Le front parlementaire ne s’arrête pas au Sénat. Jeudi, la Chambre des représentants soumet une résolution similaire au vote. Même résultat attendu : un nouvel échec.

Le président républicain de la Chambre, Mike Johnson, a fixé le cadre dès lundi, devant la presse réunie au Capitole. Ses mots ne laissent aucun doute sur sa position. « L’idée que nous retirions ce pouvoir à notre commandant en chef, le président, de finir le boulot est une perspective effrayante pour moi », affirme-t-il. Puis il enfonce le clou : « C’est dangereux, et j’espère — et je crois — que nous avons suffisamment de voix pour rejeter cela. »

Johnson parle en chef de majorité sûr de ses troupes. Il parle aussi en homme qui a choisi son camp : celui d’un président qui agit vite, fort, sans chercher le consensus législatif. Dans cette vision, le Congrès n’est pas un contre-pouvoir. Il est un soutien.

Face à lui, les démocrates accumulent les défaites parlementaires tout en construisant un récit politique pour la suite. Chaque vote perdu devient une pièce à conviction. Chaque résolution rejetée, une preuve supplémentaire de ce qu’ils présentent comme une dérive autoritaire.

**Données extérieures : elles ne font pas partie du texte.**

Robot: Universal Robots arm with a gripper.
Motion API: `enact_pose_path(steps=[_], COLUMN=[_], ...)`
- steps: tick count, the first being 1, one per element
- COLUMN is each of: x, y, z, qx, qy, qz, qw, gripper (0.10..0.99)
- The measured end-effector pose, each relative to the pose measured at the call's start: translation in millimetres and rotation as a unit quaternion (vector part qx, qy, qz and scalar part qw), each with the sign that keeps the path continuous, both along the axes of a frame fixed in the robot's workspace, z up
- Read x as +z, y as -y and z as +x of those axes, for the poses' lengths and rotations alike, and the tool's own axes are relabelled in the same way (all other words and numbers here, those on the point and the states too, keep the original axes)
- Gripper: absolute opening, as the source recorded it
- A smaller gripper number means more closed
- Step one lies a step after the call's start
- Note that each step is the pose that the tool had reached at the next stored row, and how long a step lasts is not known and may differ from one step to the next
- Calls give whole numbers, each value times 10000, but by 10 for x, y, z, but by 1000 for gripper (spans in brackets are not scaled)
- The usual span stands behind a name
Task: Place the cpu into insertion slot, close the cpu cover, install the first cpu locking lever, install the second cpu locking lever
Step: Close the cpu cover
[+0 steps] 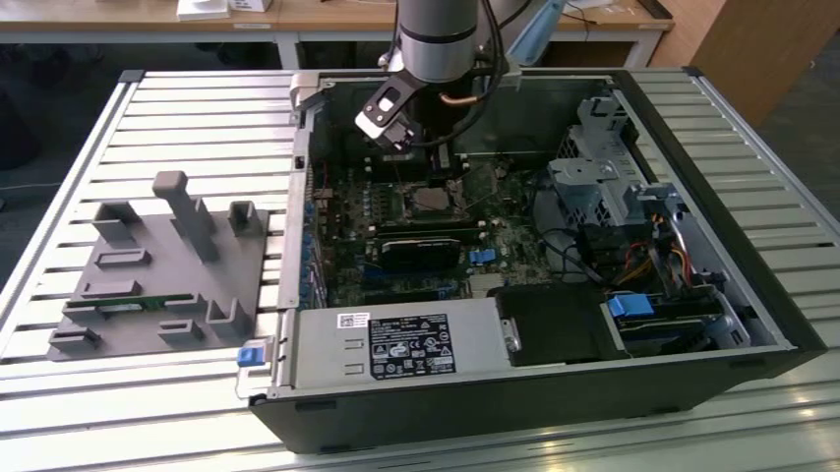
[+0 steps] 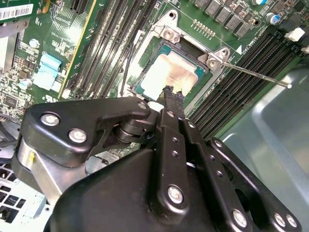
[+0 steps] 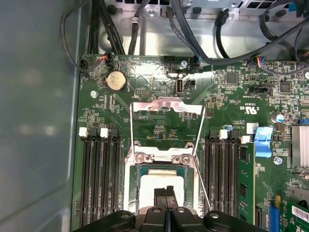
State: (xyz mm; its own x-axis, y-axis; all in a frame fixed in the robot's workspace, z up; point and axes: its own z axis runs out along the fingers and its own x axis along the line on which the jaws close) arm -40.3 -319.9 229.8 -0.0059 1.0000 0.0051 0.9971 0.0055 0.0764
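Open computer case (image 1: 525,403) on a slatted table (image 1: 197,108), gray plastic holder (image 1: 157,275) just beside it, coin battery (image 3: 116,80) inside.

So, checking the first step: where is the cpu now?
In the second wrist view the cpu lies in the motherboard socket, between the memory slot rows, close under the gripper.

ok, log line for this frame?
cpu: in socket | cpu cover: open | gripper: shut, over cpu
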Motion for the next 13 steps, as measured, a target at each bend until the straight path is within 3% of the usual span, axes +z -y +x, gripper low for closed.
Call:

Trump, la guerre et la légitimité démocratique

Derrière ce duel institutionnel, une réalité s’impose : les États-Unis sont en guerre contre l’Iran sans que le Congrès l’ait formellement autorisé. Six soldats américains sont morts. Des bases américaines dans le Golfe ont été frappées. Le détroit d’Ormuz est menacé. Et Washington débat encore de savoir si tout cela est légal.

Ce paradoxe est au cœur de la crise politique qui se joue en parallèle de la crise militaire. Donald Trump gouverne par l’urgence. Il agit, puis demande une validation que le Congrès républicain s’empresse de lui accorder. Le War Powers Act, conçu après le Vietnam pour éviter que des présidents n’entraînent l’Amérique dans des guerres sans fin, se retrouve au cœur d’un conflit qui, précisément, menacer de s’installer dans la durée.

Tim Kaine le sait. Il continuera à déposer des résolutions, à alerter, à documenter. Pas pour gagner — il sait que les chiffres ne sont pas en sa faveur. Mais pour que l’histoire retienne que le Congrès a été tenu à l’écart d’une décision de guerre majeure. Et que certains, au moins, ont dit non.

Pour l’heure, Trump avance. Le Sénat l’y autorise. Et la guerre contre l’Iran entre dans son cinquième jour.